• [Your instructions]: Every record below is to be restated word for word, and no picture is to be copied.

------------------------

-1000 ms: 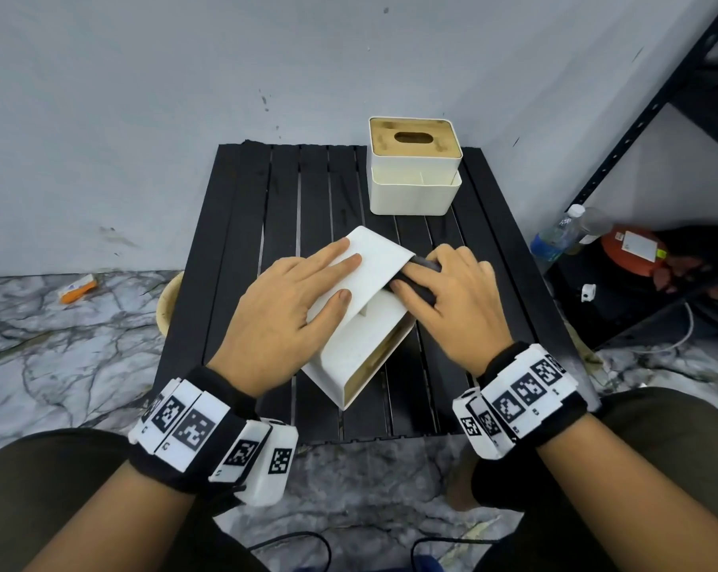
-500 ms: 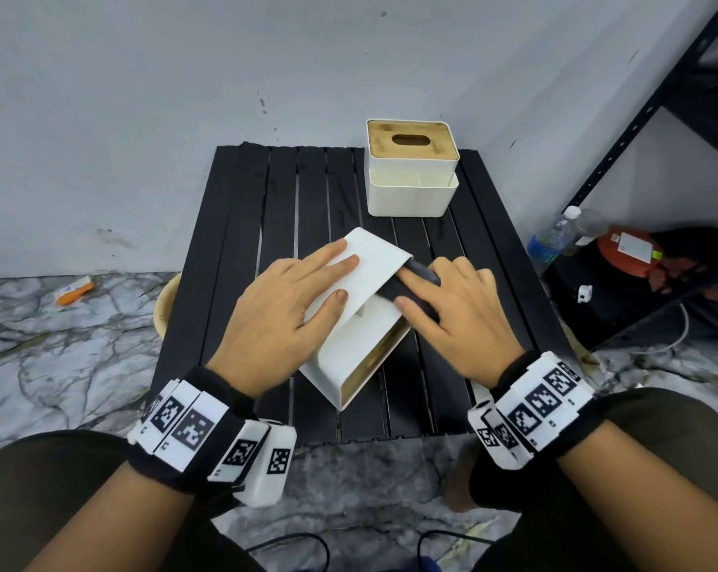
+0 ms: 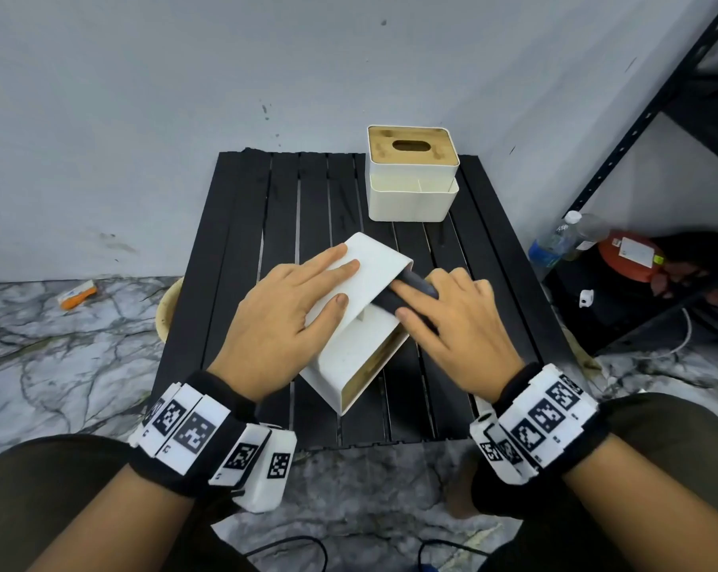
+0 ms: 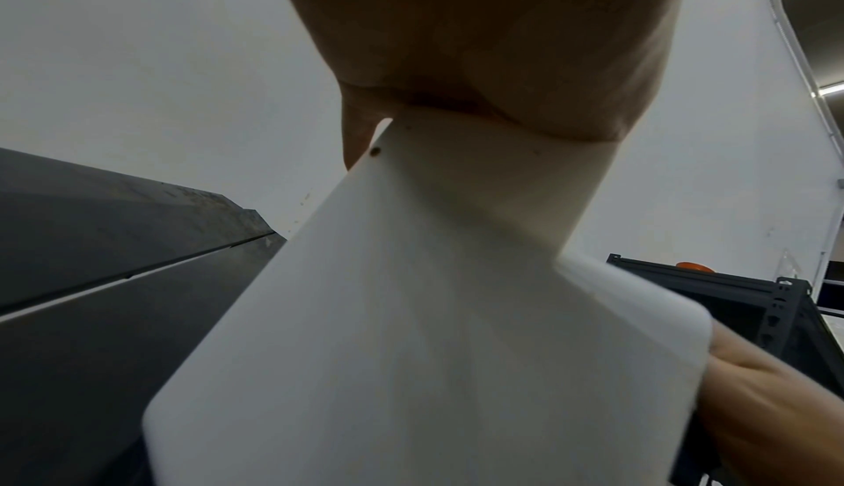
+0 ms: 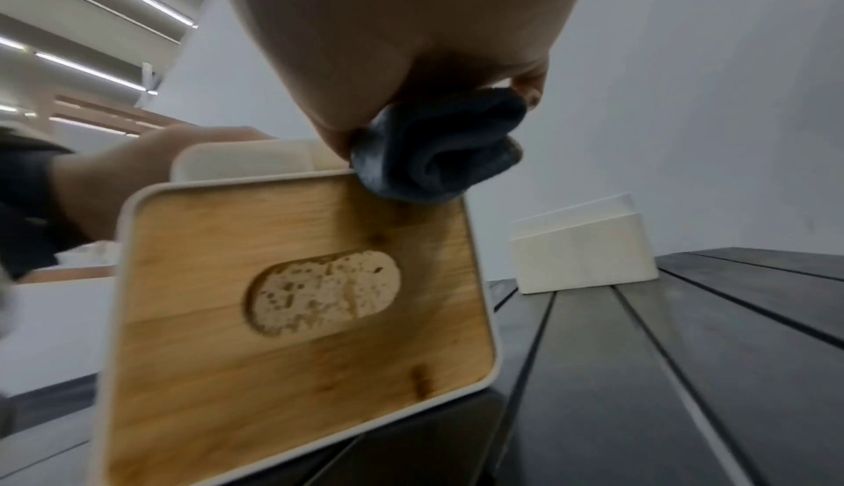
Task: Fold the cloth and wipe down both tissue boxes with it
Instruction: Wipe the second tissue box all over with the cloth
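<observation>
Dark grey cloth (image 3: 407, 291), bunched into a folded wad, pressed against the upper right edge of the near tissue box (image 3: 374, 324), right where white shell meets wooden lid. Gripped by the right hand (image 3: 452, 324), fingers curled over the wad, index finger laid along its top; from the right wrist view, cloth (image 5: 440, 147) pinched between thumb side and fingertips, touching the top rim of the bamboo face (image 5: 301, 313) with its oval slot. Near tissue box tipped on its side at the middle of the black slatted surface (image 3: 266, 208), lid face turned toward the right hand, broad white wall facing up. Left hand (image 3: 283, 319) laid flat on that white wall, fingers straight and spread, steadying it; grip released, nothing clasped. From the left wrist view, palm (image 4: 479, 42) resting on the white panel (image 4: 411, 313). Second tissue box (image 3: 413, 175) upright at the far right of the surface, well apart from the first, wooden lid up, against the wall. Beyond the surface: plastic bottle (image 3: 555, 241) and red container (image 3: 629, 258) on the floor beside a black metal rack (image 3: 638, 130).
</observation>
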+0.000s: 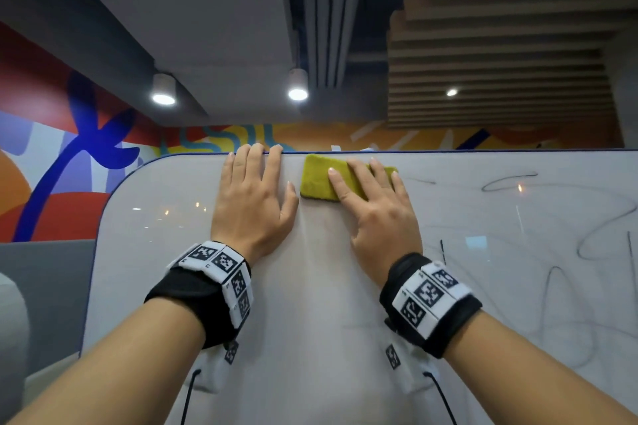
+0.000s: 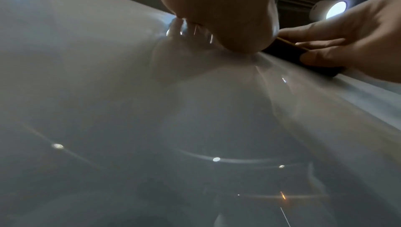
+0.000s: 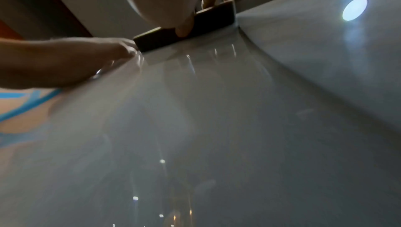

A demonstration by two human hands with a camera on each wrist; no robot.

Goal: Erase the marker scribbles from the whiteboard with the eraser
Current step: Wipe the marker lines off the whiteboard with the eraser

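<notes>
Eraser (image 1: 316,179) partly hidden under right hand (image 1: 376,217); whiteboard (image 1: 310,286) cropped right.

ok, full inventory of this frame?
whiteboard: 1, white, blue-edged, foreground
eraser: 1, yellow-green, on board near top edge
marker scribbles: several, dark, board's right part
ceiling spotlights: 2, white cylinders, lit, overhead
mural: 1, red, orange, blue, behind board
slatted panel: 1, tan, ceiling right
wristbands: 2, black with printed tags, wrists
left hand: 1, flat on board, fingertips at top edge
right hand: 1, holds eraser, fingers on top, thumb at side

Right hand (image 1: 376,214) on eraser (image 1: 316,179) near whiteboard (image 1: 310,304) top edge, left hand (image 1: 253,198) just left, scribbles (image 1: 511,178) right
</notes>
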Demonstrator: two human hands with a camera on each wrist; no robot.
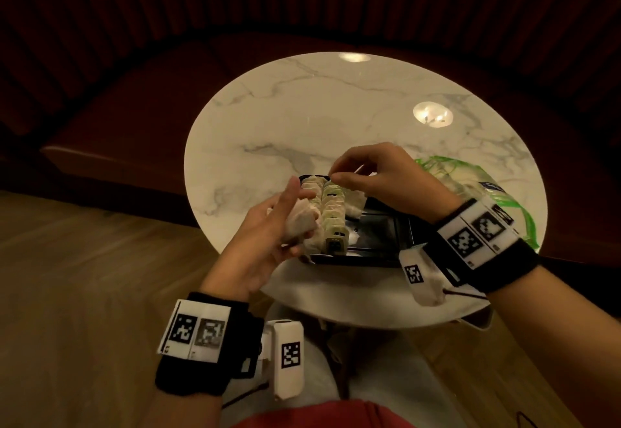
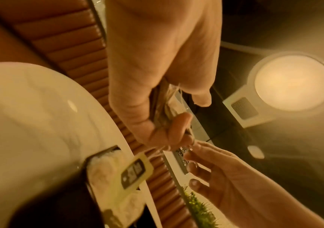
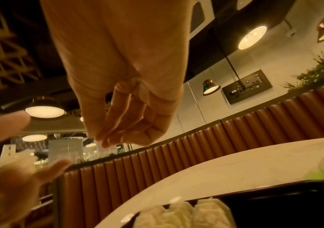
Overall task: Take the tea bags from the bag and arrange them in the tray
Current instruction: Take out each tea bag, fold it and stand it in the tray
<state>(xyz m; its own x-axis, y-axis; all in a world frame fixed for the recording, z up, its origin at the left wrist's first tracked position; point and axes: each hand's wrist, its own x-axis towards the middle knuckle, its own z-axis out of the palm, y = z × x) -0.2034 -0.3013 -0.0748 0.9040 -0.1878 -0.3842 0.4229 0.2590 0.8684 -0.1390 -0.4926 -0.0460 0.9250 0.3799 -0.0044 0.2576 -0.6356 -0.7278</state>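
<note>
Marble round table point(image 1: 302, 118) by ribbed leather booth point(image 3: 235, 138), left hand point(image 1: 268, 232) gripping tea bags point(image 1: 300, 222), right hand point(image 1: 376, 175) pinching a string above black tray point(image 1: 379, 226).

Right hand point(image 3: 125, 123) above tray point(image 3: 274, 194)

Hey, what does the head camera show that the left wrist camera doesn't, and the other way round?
Only the head view shows the green-printed plastic bag on the table's right side, both wristbands, and the whole black tray with two rows of tea bags filling its left part. Only the left wrist view shows a round ceiling lamp and a tag dangling on its string. Both show the left hand gripping a bunch of tea bags, the right hand pinching near it, and the marble table.
</note>
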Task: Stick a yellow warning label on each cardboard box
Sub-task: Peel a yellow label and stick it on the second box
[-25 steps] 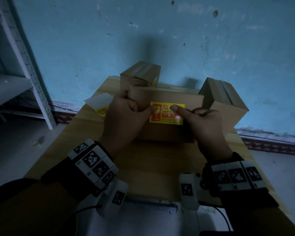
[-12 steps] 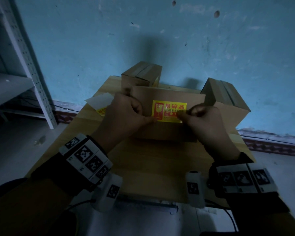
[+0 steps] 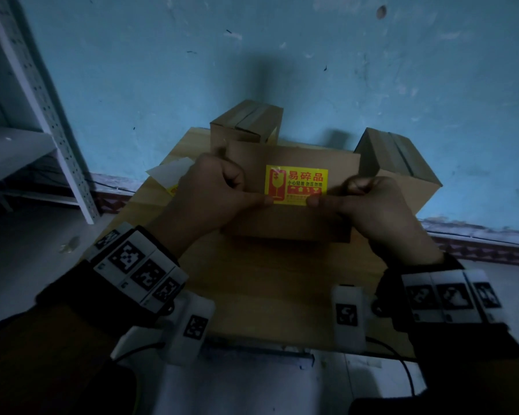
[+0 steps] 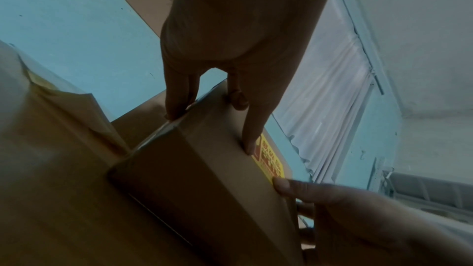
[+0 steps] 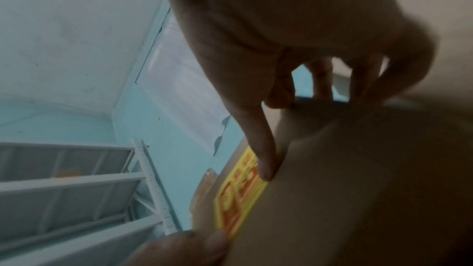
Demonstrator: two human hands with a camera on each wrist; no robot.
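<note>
At the bench (image 3: pixel 252 280) centre, left hand (image 3: pixel 210 199) and right hand (image 3: pixel 375 211), both gripping the box (image 3: pixel 297 223), thumbs pressing the yellow label's (image 3: pixel 297 184) lower corners.

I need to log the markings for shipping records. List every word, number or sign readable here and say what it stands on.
"易碎品": large red characters on the rectangular yellow warning label stuck on the front brown cardboard box.
Red broken-glass pictogram: left part of that label.
Smaller lines below the heading: too small to read surely.
Yellow sticker sheet beside the left hand: print unreadable.
Black-and-white square marker tags on the wristbands: patterns only, no words.
</note>
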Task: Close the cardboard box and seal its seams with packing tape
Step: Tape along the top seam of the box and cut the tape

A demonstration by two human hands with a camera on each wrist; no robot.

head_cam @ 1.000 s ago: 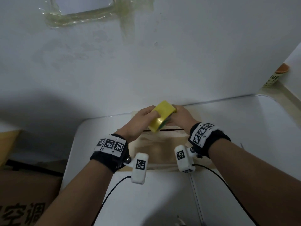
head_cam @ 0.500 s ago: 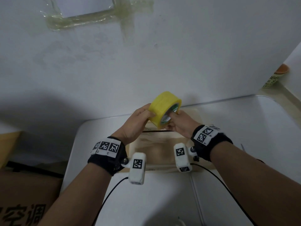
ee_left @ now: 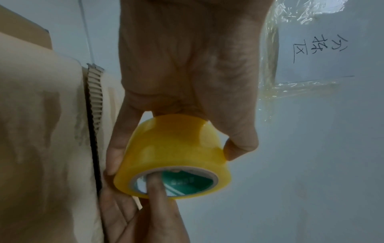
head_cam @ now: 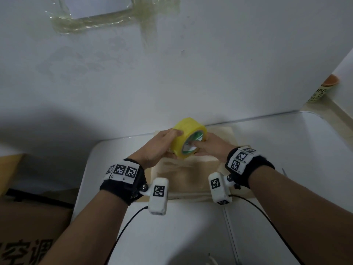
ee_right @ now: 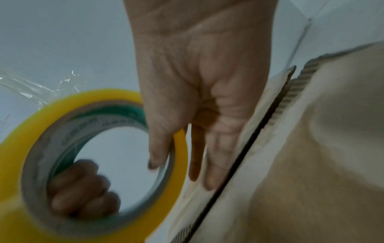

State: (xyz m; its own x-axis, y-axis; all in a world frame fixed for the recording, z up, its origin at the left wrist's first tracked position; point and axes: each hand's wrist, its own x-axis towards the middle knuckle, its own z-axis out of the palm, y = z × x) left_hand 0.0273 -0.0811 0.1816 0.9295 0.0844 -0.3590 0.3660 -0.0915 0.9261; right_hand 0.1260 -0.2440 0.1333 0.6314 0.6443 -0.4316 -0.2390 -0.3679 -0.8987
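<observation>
Above the cardboard box (head_cam: 188, 175), both hands (head_cam: 156, 148) (head_cam: 209, 147) gripping yellow tape roll (head_cam: 188, 139); wall note (ee_left: 320, 47) handwritten 分拣区

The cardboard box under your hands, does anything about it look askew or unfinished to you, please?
Yes: the cardboard box has a dark open gap between its top flaps, with corrugated edge exposed and no fresh tape across it. The tape roll is gripped by the left hand and right hand.
</observation>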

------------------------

• [Written reply]:
-1000 ms: 
-500 ms: 
+0 ms: 
+0 ms: 
+0 ms: 
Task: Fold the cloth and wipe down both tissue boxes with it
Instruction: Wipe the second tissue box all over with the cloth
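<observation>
Dark grey cloth (image 3: 407, 291), bunched into a folded wad, pressed against the upper right edge of the near tissue box (image 3: 374, 324), right where white shell meets wooden lid. Gripped by the right hand (image 3: 452, 324), fingers curled over the wad, index finger laid along its top; from the right wrist view, cloth (image 5: 440, 147) pinched between thumb side and fingertips, touching the top rim of the bamboo face (image 5: 301, 313) with its oval slot. Near tissue box tipped on its side at the middle of the black slatted surface (image 3: 266, 208), lid face turned toward the right hand, broad white wall facing up. Left hand (image 3: 283, 319) laid flat on that white wall, fingers straight and spread, steadying it; grip released, nothing clasped. From the left wrist view, palm (image 4: 479, 42) resting on the white panel (image 4: 411, 313). Second tissue box (image 3: 413, 175) upright at the far right of the surface, well apart from the first, wooden lid up, against the wall. Beyond the surface: plastic bottle (image 3: 555, 241) and red container (image 3: 629, 258) on the floor beside a black metal rack (image 3: 638, 130).
</observation>
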+0.000s: 
+0.000s: 
+0.000s: 

A demonstration by two human hands with a camera on each wrist; no robot.

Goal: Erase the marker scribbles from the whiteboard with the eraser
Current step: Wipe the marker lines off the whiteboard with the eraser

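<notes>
Eraser (image 1: 316,179) partly hidden under right hand (image 1: 376,217); whiteboard (image 1: 310,286) cropped right.

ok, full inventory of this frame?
whiteboard: 1, white, blue-edged, foreground
eraser: 1, yellow-green, on board near top edge
marker scribbles: several, dark, board's right part
ceiling spotlights: 2, white cylinders, lit, overhead
mural: 1, red, orange, blue, behind board
slatted panel: 1, tan, ceiling right
wristbands: 2, black with printed tags, wrists
left hand: 1, flat on board, fingertips at top edge
right hand: 1, holds eraser, fingers on top, thumb at side

Right hand (image 1: 376,214) on eraser (image 1: 316,179) near whiteboard (image 1: 310,304) top edge, left hand (image 1: 253,198) just left, scribbles (image 1: 511,178) right
</notes>
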Demonstrator: two human hands with a camera on each wrist; no robot.
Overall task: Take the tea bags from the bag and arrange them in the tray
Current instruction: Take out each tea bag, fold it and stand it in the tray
<state>(xyz m; its own x-axis, y-axis; all in a world frame fixed for the recording, z up, its origin at the left wrist's first tracked position; point and axes: each hand's wrist, its own x-axis towards the middle knuckle, its own z-axis out of the palm, y = z × x) -0.2034 -0.3013 -0.0748 0.9040 -0.1878 -0.3842 0.4229 0.2590 0.8684 -0.1390 -0.4926 -0.0460 0.9250 0.3799 -0.0044 0.2576 -0.6356 -0.7278</state>
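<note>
Marble round table point(image 1: 302, 118) by ribbed leather booth point(image 3: 235, 138), left hand point(image 1: 268, 232) gripping tea bags point(image 1: 300, 222), right hand point(image 1: 376, 175) pinching a string above black tray point(image 1: 379, 226).

Right hand point(image 3: 125, 123) above tray point(image 3: 274, 194)

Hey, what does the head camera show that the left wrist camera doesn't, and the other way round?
Only the head view shows the green-printed plastic bag on the table's right side, both wristbands, and the whole black tray with two rows of tea bags filling its left part. Only the left wrist view shows a round ceiling lamp and a tag dangling on its string. Both show the left hand gripping a bunch of tea bags, the right hand pinching near it, and the marble table.
</note>
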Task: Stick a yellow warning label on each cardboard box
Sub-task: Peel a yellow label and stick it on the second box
[-25 steps] 
[-12 steps] 
[+0 steps] 
[+0 steps] 
[+0 steps] 
Demonstrator: two human hands with a camera on each wrist; no robot.
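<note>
At the bench (image 3: pixel 252 280) centre, left hand (image 3: pixel 210 199) and right hand (image 3: pixel 375 211), both gripping the box (image 3: pixel 297 223), thumbs pressing the yellow label's (image 3: pixel 297 184) lower corners.

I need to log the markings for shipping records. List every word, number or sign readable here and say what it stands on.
"易碎品": large red characters on the rectangular yellow warning label stuck on the front brown cardboard box.
Red broken-glass pictogram: left part of that label.
Smaller lines below the heading: too small to read surely.
Yellow sticker sheet beside the left hand: print unreadable.
Black-and-white square marker tags on the wristbands: patterns only, no words.
</note>
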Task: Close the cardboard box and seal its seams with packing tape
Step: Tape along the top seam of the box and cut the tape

A demonstration by two human hands with a camera on each wrist; no robot.

head_cam @ 1.000 s ago: 
head_cam @ 0.500 s ago: 
ee_left @ now: 
head_cam @ now: 
ee_right @ now: 

State: (xyz m; its own x-axis, y-axis; all in a world frame fixed for the recording, z up, its origin at the left wrist's first tracked position; point and axes: each hand's wrist, its own x-axis towards the middle knuckle, its own z-axis out of the palm, y = z × x) left_hand 0.0273 -0.0811 0.1816 0.9295 0.0844 -0.3590 0.3660 -0.0915 0.9261; right_hand 0.1260 -0.2440 0.1333 0.6314 0.6443 -0.4316 -0.2390 -0.3679 -0.8987
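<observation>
Above the cardboard box (head_cam: 188, 175), both hands (head_cam: 156, 148) (head_cam: 209, 147) gripping yellow tape roll (head_cam: 188, 139); wall note (ee_left: 320, 47) handwritten 分拣区

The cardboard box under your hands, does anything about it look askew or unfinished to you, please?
Yes: the cardboard box has a dark open gap between its top flaps, with corrugated edge exposed and no fresh tape across it. The tape roll is gripped by the left hand and right hand.
</observation>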

What is written here forms the complete answer.